* _Problem details_
Please look for the string "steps" below and report every line in which it occurs.
++++++++++++++++++++
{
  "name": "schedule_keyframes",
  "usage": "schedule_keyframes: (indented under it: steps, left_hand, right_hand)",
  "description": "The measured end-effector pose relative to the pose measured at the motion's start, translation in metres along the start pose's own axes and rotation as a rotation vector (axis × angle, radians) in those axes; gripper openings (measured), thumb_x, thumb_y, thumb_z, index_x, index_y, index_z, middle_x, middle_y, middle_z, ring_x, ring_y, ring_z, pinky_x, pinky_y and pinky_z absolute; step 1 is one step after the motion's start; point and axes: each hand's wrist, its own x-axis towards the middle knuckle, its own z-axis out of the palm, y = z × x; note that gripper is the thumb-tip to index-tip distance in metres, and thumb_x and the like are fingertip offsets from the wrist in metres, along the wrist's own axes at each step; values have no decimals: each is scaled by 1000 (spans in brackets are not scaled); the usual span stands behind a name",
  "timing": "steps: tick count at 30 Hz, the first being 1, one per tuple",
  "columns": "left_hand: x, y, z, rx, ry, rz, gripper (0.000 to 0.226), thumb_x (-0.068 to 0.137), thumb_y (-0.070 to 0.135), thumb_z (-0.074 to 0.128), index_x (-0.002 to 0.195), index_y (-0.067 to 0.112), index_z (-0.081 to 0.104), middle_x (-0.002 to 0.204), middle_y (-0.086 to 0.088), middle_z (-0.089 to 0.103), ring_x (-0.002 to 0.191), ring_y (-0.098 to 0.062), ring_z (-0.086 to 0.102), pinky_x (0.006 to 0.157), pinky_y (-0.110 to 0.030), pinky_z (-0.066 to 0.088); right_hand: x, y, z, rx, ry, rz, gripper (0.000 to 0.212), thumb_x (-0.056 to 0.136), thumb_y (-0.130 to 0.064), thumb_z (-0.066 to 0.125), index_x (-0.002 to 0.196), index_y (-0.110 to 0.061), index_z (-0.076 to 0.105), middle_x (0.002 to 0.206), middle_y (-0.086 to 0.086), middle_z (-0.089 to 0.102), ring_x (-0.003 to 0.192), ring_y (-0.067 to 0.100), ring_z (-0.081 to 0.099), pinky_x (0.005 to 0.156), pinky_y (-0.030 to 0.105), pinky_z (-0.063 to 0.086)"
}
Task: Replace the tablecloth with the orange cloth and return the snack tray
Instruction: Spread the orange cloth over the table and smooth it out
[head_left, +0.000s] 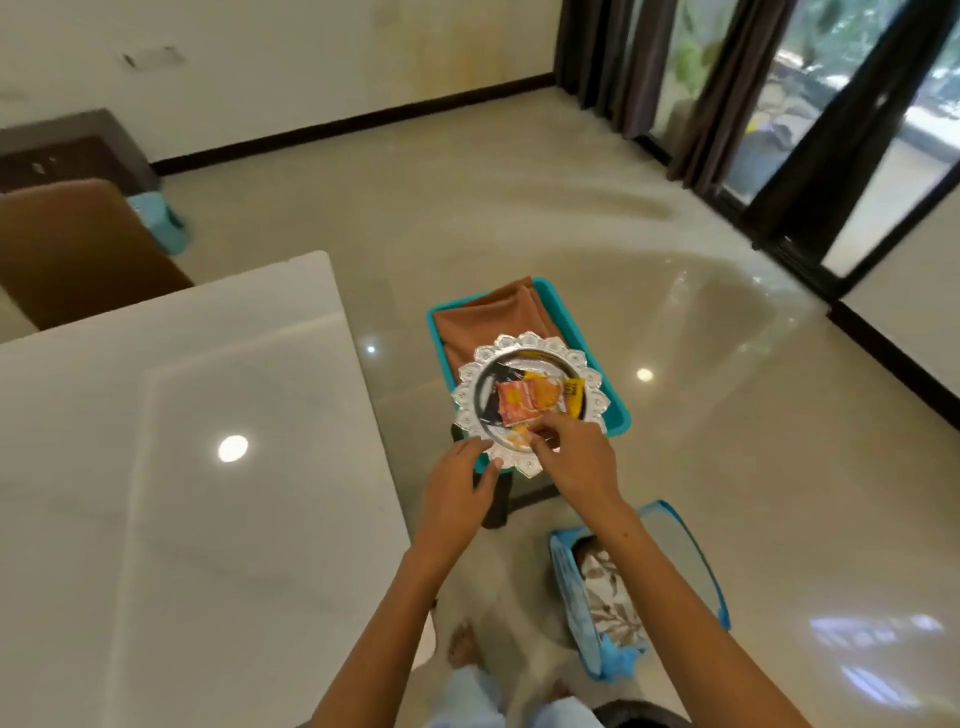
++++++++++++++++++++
* _Finished task_
  "usage": "schedule_keyframes: (indented under it: steps, left_hand, right_hand)",
  "timing": "steps: tick count at 30 Hz, the first being 1, one per tuple",

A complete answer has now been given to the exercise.